Un cri dans le matin au visage blême comme s’il était soulé et flapi de la nuit. Un cri de goéland tel un appel au ciel à sortir le jour de la torpeur. C’est un potron-minet à terre et ciel boudeurs. L’air de ne pas y toucher et l’oiseau saisit le vol, soulève les toits pour réveiller les paresseux, maraude puis rebondit sur une flaque de brume, franchit la première ligne de toits, pique sur la plage et remonte dans le ciel enfumé. Du haut de son trône à pattes, le grand frère toise et met des vents. A la croisée, les cris racontent la mer, la houle et la douleur – ou bien est-ce la tristesse des nuages qui les prend et les jette au jour pour espérer en sortir.

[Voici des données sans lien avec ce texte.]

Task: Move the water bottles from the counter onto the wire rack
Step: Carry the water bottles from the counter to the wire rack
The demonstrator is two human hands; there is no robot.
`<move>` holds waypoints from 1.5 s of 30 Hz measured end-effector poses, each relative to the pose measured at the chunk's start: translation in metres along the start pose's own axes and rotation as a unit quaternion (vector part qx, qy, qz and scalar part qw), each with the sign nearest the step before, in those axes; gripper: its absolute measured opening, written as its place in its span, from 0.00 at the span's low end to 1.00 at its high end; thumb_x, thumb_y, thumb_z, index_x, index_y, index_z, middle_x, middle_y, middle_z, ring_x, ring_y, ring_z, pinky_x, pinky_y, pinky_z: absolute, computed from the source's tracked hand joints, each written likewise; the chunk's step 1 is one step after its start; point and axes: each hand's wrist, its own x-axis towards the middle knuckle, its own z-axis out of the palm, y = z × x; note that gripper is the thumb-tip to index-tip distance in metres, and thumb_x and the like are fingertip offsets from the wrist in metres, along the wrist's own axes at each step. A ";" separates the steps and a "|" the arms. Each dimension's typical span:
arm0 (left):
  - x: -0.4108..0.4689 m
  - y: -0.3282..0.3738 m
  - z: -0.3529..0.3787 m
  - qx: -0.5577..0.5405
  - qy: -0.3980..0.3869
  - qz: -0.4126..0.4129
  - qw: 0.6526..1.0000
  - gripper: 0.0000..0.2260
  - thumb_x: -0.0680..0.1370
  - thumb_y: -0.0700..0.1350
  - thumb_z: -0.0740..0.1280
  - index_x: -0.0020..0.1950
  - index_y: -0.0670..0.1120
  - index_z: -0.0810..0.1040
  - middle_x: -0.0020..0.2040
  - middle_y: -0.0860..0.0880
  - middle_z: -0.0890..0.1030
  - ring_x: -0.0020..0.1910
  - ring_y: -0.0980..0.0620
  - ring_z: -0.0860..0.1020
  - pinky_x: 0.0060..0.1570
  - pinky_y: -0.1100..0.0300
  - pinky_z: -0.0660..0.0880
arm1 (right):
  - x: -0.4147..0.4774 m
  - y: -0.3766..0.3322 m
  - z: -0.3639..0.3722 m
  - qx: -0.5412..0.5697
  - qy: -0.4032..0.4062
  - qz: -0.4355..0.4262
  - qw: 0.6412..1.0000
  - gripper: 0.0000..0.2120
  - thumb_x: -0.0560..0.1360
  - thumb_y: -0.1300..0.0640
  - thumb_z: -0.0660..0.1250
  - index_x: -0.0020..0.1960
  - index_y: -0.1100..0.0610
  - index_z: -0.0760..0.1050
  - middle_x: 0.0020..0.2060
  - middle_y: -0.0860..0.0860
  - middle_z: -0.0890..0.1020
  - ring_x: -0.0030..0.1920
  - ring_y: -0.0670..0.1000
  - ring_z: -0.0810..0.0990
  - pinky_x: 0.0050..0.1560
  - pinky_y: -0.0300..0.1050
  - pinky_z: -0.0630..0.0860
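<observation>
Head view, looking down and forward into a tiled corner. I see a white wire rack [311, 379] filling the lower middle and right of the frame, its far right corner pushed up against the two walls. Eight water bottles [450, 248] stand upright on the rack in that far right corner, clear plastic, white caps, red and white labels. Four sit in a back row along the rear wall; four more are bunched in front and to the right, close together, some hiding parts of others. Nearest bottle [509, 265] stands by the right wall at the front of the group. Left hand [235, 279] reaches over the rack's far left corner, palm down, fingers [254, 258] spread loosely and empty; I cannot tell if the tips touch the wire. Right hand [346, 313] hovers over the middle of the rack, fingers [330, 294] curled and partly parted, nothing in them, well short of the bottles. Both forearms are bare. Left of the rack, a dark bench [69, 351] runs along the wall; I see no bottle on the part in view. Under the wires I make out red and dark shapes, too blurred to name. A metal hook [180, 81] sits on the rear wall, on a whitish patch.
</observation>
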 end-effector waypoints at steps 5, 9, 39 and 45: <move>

Quoi qu’ils braillent, la brume gagne. Ils disparaissent sous la ligne d’horizon, descendent à la mer rase et montent et planent pareils à des suspensions végétales sur un fil invisible, un trait parallèle à la tension des ombres. Ils flânent le bec prêt à happer la lumière et se perchent sur d’autres lampadaires où le cri en dispute continuera leur monde. Il en sera ainsi toute la journée à traverser la mer par le large, à lui tailler des bavettes d’écume en espérant la nuit et ses toits en terrasses où, cachés sous les faîtes, ils se taperont les rires des mouettes qui jouissent.